I think I’d pay good money to see that provocative public slam.
Problem is we have gotten soft. My children attend, or will be attending, the top three public schools in Texas. These schools have their annoyances, but they do educate our children quite well and in a very safe environment.
Leaving would be a hard thing – for me and the kids.
I guess I haven’t reached the point of putting my principles to a fine point, yet.
James, funny you mention Chicago’s underground school railroad. We have a similar thing in my school district, especially in the elementary and middle schools my children attend.
We have one apartment complex in the boundary and they’ve found many students with different surnames using the same addresses located in the complex. Indian and Asian families would pool their resources to rent an apartment to secure residency, drop their children off in the morning to board the bus then pick them up to drive home across town in the afternoon.
At one point we had two school directory volunteers verifying these duplicate addresses as legitimate residences and they would find empty apartments – no furniture, no nothing.
It’s probably a common occurrence in the better school districts.
It is here, too, in the Amish Boondox. One of the consequences of building housing developments is that all the unsold houses become either section 8 or rentals, and guess who moves in.
I would agree more with your point about being involved with your school district, and add that you should volunteer.
Problem is, that when you get into places where the values of the parents are at odds with the values of the teachers and the administration, you get stonewalled on everything.
I once asked to volunteer in my 1st grader’s class, expecting a huge, “Hell to the yeah!’ from the overworked teacher whose class was way too much for one woman to handle, but I got a slammed door in my face. I found out later why: She couldn’t control her class, and so there was little teaching. She was also caught giving her kids the answers on the PSSA Standardized Bullshit tests in math. She couldn’t be fired…..tenured.
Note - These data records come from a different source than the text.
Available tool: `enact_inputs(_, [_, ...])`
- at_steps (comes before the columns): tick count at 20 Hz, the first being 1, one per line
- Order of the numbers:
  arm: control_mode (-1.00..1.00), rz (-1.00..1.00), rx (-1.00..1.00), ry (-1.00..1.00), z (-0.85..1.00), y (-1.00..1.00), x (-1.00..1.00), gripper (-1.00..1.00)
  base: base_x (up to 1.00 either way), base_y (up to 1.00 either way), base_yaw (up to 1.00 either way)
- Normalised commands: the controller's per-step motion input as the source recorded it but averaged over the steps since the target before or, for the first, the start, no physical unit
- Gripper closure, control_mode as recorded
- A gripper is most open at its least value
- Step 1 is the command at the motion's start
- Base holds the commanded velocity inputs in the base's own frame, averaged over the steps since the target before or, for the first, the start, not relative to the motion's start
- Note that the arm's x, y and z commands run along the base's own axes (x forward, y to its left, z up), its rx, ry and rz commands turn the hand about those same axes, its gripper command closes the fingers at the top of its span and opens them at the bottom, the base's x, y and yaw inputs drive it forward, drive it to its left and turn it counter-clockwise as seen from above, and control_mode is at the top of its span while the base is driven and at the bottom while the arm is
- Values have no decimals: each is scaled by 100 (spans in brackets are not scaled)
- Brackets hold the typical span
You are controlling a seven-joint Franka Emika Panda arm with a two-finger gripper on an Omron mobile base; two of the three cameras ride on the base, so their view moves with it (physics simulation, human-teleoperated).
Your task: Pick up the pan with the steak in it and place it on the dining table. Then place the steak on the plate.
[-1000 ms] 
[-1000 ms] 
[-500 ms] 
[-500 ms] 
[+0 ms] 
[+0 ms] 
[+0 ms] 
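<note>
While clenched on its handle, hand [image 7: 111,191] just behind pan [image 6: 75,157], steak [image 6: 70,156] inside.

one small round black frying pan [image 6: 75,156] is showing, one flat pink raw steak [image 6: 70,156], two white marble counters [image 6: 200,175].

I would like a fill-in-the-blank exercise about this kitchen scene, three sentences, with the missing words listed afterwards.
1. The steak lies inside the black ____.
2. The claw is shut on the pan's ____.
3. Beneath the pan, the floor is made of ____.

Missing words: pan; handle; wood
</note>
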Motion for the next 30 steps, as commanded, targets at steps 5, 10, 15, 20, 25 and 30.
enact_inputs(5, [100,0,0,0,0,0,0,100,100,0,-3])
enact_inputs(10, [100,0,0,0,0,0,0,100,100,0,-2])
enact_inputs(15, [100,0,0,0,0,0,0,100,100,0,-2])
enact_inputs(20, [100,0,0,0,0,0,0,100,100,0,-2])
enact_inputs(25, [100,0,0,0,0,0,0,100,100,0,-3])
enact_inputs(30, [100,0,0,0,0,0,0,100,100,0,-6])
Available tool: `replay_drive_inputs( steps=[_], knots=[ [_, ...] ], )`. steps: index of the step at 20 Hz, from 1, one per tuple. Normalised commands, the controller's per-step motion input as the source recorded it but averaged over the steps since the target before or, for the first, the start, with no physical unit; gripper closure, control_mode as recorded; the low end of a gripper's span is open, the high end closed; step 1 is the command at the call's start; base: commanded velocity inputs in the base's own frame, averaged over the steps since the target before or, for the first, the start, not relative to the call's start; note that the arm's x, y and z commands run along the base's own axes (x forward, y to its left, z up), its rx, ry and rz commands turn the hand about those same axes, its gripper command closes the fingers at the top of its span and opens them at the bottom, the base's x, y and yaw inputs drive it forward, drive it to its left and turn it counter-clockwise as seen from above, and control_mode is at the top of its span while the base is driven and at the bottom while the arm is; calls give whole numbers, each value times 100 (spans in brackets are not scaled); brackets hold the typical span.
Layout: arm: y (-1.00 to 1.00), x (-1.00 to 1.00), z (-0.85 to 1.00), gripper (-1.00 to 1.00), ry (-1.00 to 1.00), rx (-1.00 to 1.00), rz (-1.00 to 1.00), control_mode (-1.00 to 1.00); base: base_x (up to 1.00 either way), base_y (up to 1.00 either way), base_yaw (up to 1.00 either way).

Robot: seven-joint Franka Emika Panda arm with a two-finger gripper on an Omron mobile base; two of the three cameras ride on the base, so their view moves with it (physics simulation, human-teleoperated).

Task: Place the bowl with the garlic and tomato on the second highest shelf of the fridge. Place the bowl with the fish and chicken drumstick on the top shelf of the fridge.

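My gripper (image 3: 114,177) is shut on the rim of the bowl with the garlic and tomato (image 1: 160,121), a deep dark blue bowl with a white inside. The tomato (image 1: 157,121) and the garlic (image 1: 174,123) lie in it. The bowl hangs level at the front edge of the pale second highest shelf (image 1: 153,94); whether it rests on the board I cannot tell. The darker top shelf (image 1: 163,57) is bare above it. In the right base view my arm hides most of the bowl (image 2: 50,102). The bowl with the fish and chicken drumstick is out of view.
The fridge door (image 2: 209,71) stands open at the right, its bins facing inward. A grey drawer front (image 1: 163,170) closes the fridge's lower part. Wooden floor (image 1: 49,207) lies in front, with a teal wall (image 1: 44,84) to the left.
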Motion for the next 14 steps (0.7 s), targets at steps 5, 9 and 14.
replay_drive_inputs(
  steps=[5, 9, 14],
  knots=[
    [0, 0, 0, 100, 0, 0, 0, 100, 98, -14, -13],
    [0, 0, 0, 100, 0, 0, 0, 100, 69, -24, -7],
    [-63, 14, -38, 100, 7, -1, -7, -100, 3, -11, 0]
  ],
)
It was sad reading I went to kindergarten, 1st and 2nd grade, 8th grade and four different high schools in Mississippi. Two of the five school districts I attended in Mississippi are failing and one is barely passing. The friends I went to school with in the failing districts either moved out or sent their children to private schools. When my folks and I moved back to Mississippi after living in Virginia, I was shocked at how bad the schools were (and we moved to one of the leading districts). One high school I attended only required 16 credits to graduate because they didn’t offer any higher math classes than Algebra II. Chemistry and Spanish were discontinued when the teacher left. Another high school I transferred to put me in Voc Ed classes “because I wasn’t college material” even though I made 28 on the ACT. It is sad to say, at least from my experience in Mississippi, education is mostly a baby sitting service. Why do parents put up with this? I don’t know unless they resent someone “acting smart”. After living in the Delta, in the Piney Woods and in Jackson, I saw that smart people got the hell out. The remnant are content to live the way they always have and they resist change to the death.
Daphne,
I have been fascinated with this story. From the first day I read it I was convinced that the entire story was not being told.
I write a weekly column (see me on Townhall.com) and plan on writing something up this week. I would love to discuss some of this with you as I have been having a devil of a time finding any real information.